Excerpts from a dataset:
══════════════════════════════

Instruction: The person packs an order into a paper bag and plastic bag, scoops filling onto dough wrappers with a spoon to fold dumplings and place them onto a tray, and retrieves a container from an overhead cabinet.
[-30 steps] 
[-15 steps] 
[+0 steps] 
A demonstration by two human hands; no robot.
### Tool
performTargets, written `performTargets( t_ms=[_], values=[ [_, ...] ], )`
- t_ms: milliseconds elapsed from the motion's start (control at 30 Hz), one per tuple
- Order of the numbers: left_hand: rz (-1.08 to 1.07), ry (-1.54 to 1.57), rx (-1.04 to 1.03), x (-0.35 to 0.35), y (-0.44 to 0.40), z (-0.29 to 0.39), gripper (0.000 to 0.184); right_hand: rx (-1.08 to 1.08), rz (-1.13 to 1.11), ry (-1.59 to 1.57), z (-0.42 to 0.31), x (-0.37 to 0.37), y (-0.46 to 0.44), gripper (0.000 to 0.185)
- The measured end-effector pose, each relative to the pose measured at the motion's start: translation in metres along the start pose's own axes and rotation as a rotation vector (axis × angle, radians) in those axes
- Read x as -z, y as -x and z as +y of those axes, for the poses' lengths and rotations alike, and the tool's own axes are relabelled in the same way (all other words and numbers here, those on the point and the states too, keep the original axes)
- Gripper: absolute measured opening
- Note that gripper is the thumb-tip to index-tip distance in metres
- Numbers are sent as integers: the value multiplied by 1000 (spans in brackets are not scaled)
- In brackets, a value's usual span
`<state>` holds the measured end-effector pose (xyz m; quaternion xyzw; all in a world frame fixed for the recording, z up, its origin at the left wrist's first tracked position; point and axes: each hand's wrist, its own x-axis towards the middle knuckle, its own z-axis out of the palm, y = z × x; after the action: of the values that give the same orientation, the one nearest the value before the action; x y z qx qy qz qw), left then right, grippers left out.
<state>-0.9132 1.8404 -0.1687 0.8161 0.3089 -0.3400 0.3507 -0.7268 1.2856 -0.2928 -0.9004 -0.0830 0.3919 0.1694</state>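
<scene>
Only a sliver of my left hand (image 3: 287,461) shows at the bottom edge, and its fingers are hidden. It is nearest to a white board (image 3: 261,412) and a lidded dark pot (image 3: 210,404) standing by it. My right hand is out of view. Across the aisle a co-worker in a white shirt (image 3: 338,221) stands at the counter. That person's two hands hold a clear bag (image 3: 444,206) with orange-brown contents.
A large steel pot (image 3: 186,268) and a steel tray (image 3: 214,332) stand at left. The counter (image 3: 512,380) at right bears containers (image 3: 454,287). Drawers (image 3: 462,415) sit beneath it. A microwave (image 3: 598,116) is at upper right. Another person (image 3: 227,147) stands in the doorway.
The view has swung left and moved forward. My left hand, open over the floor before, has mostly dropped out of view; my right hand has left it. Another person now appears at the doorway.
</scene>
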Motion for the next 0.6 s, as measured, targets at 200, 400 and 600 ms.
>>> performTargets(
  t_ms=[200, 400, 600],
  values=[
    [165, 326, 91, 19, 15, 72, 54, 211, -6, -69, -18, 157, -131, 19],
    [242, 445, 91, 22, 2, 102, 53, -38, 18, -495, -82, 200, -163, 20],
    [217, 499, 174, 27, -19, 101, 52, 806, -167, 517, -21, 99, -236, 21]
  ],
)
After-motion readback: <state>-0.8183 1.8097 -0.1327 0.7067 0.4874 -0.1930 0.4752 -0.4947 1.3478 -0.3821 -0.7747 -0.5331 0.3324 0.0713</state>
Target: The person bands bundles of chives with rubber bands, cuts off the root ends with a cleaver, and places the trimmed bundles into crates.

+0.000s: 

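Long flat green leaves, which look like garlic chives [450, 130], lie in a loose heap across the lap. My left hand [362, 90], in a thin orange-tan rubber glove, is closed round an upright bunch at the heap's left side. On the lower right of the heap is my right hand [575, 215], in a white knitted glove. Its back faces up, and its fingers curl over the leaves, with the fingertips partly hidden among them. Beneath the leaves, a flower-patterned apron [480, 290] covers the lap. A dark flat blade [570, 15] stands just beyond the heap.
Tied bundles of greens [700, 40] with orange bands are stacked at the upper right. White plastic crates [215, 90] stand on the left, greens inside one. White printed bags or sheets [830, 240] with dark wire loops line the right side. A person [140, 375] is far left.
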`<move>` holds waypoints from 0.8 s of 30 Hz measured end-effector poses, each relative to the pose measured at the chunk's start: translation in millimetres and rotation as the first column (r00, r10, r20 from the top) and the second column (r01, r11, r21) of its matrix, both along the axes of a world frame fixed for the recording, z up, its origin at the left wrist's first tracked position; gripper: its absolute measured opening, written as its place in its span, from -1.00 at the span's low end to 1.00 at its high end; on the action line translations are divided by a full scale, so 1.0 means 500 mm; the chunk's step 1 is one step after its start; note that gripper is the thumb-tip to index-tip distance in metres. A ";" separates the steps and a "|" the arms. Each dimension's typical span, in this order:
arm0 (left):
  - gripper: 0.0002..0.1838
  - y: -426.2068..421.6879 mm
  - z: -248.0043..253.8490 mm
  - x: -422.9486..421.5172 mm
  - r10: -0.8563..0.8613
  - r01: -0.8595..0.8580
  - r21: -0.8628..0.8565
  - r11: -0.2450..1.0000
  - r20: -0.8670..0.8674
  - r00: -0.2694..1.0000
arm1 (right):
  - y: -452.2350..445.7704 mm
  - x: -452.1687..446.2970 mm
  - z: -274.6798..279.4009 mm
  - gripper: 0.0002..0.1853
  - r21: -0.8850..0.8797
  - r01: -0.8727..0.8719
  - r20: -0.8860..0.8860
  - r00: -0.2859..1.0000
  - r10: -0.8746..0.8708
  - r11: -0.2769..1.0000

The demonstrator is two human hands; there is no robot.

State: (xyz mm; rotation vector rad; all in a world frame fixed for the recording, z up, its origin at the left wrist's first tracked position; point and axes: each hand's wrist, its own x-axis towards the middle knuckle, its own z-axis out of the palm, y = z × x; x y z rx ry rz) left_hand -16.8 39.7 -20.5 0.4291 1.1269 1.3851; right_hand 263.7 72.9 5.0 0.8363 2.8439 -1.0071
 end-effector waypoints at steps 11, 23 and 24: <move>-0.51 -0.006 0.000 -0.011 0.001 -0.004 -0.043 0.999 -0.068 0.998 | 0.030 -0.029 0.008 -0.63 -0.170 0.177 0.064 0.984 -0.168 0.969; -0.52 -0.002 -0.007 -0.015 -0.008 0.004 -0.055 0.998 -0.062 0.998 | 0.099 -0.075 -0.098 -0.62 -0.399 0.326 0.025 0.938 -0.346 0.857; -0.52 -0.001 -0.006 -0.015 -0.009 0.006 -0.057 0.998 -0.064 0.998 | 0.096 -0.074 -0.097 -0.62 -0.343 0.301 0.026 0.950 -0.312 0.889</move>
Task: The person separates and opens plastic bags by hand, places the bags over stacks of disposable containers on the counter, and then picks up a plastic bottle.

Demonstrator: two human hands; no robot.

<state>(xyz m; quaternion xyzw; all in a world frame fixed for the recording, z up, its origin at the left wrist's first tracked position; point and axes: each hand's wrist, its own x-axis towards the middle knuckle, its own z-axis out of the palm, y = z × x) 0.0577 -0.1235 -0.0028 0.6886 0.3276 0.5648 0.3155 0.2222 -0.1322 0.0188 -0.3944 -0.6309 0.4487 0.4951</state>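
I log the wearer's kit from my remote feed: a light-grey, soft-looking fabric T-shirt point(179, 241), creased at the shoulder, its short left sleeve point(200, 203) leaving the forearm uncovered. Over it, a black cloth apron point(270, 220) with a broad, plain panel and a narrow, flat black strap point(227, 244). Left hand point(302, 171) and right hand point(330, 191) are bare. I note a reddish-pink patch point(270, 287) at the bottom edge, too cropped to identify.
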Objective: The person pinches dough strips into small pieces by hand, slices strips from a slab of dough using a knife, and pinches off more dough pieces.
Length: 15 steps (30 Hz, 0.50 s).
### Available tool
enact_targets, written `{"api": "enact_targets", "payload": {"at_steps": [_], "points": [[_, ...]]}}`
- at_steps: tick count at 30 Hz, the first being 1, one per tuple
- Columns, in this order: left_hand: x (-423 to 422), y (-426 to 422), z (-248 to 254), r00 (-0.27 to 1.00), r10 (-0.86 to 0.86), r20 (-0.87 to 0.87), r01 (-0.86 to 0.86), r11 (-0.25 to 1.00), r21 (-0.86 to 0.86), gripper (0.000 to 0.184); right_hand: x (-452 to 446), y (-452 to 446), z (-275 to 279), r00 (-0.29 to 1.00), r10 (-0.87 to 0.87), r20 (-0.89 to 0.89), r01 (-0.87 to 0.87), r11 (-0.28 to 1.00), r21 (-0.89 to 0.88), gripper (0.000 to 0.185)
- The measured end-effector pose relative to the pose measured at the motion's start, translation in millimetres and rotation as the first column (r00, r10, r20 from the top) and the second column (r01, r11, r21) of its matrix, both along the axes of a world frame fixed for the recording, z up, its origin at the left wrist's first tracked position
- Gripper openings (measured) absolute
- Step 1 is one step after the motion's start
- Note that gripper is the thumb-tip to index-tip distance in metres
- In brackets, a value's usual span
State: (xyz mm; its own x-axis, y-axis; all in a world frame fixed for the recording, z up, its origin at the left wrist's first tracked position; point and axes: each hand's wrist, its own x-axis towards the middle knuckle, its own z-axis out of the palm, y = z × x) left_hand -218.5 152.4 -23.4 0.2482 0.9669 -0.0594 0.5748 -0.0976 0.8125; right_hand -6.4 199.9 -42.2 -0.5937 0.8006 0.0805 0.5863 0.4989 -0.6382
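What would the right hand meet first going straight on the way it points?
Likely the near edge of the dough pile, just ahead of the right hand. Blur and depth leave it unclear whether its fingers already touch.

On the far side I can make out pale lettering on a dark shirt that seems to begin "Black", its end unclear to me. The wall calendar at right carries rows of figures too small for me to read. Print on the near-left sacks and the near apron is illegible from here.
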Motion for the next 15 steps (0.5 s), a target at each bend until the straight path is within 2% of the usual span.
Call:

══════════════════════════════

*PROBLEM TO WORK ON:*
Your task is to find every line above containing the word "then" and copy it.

*WRITTEN ANSWER:*
`<state>` holds the measured end-effector pose (xyz m; quaternion xyzw; all in a world frame fixed for the recording, z up, its origin at the left wrist's first tracked position; point and axes: each hand's wrist, its own x-axis towards the middle knuckle, its own z-axis out of the palm, y = z × x; after the action: of the values that give the same orientation, the one nearest the value before the action; x y z qx qy qz qw), left then right, grippers left out.
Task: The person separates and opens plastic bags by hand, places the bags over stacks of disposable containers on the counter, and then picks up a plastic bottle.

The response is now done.